New car registrations for the first five months of the Iranian year, which starts on March 21, were down 15% from the year before, traffic police chief Taqi Mehri was quoted as saying by ISNA this month.

Meanwhile, the country’s giant carmakers Iran Khodro and Saipa are in talks with foreign carmakers to get access to more up-to-date models after sanctions. Peugeot sent representatives to Tehran this week alongside more than 100 French firms interested in entering the Iranian market.

Iran’s manufacturing Producer Price Index rose just 1% year-on-year in the Iranian month to August 22, compared to 11.2% in the previous year and far below inflation rates of between 14 and 17%.

PPI growth for vehicle manufacturing fell to 3.3% from 20.7% over the same period, data from the Central Bank of Iran showed.

Other sectors of the economy are also suffering.

“Home appliances sales have fallen 5 to 6% after the nuclear deal,” Minister of Industries, Mining and Trade Mohammad Reza Nematzadeh was quoted as saying by IRIB in August.

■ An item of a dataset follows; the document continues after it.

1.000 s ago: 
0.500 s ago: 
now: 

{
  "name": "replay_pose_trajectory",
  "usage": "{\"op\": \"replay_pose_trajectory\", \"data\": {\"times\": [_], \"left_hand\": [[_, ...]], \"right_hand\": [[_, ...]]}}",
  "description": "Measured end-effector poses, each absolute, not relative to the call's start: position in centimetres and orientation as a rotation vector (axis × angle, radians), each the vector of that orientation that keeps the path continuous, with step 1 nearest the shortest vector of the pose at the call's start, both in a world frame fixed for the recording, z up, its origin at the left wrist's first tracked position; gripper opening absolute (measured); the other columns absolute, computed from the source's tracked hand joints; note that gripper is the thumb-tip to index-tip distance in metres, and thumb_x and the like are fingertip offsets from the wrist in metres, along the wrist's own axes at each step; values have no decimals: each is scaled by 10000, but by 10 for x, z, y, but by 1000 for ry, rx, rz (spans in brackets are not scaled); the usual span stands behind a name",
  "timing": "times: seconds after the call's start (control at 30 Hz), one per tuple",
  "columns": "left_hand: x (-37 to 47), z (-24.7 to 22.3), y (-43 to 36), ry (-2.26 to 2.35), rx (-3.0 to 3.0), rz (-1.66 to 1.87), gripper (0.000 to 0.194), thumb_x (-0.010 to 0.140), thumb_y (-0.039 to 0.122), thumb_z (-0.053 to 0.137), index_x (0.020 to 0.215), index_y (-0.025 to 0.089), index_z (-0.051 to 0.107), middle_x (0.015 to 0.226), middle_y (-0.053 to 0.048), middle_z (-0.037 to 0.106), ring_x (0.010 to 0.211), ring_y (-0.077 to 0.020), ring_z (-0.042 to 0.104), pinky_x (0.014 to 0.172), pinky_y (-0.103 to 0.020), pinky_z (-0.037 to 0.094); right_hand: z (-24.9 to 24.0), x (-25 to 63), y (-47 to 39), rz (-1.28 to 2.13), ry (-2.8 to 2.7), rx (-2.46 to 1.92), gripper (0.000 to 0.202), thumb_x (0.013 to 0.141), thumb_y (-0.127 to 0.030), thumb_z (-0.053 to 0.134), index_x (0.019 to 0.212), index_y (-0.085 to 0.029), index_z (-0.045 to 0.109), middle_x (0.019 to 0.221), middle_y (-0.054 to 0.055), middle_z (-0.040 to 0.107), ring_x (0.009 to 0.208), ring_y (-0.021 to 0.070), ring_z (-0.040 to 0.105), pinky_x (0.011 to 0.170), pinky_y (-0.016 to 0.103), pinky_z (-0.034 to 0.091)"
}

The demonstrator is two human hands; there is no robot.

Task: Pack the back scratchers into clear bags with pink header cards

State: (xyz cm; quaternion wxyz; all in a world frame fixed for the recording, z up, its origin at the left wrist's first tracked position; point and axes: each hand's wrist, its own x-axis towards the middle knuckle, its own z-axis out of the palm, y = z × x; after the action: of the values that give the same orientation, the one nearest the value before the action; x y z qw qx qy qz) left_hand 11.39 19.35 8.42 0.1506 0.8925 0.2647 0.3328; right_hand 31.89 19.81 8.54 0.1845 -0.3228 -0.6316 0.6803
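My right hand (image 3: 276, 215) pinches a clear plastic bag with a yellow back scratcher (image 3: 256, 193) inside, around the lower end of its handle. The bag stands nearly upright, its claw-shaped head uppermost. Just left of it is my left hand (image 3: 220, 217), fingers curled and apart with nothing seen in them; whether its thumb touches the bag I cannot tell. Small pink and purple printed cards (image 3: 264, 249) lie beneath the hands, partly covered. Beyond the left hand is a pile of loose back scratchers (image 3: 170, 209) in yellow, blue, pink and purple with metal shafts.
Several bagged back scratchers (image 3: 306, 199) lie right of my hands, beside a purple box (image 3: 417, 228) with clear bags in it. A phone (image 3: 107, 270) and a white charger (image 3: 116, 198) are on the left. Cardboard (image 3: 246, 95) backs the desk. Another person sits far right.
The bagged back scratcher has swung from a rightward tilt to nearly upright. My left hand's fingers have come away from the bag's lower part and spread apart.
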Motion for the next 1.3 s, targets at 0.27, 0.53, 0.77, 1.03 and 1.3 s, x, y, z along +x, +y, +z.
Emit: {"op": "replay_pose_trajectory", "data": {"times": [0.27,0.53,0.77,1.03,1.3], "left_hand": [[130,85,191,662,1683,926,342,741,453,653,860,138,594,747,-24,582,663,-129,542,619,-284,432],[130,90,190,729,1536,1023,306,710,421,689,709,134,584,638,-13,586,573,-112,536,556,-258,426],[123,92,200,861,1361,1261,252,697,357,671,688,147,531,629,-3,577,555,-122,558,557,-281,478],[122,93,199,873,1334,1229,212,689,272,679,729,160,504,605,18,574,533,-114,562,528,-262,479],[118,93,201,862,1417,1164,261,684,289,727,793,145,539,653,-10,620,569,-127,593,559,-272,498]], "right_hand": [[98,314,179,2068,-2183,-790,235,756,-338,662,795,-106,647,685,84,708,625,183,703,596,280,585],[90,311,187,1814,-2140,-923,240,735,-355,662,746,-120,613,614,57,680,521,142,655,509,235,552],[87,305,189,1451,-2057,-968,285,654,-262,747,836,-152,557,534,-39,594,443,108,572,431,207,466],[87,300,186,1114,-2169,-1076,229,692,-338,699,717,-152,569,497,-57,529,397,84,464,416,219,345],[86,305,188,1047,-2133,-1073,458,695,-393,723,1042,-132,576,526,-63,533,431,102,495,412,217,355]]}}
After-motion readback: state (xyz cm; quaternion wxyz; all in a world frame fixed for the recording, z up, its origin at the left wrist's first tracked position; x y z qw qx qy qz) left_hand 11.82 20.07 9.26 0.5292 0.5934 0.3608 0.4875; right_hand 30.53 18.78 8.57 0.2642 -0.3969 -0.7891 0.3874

A Tehran-based seller of appliances such as fridges, washing machines and vacuum cleaners also reported a slowdown.

While Iranian consumers look forward to the wider choice they think a freer market would bring, most policymakers want to protect local manufacturers and shore up economic growth.

President Hassan Rouhani has told foreign companies not to treat Iran solely as an export market after sanctions.

“If foreign companies or countries think they can take control of a market of 80 million people, they are mistaken, and we must not allow it,” he said.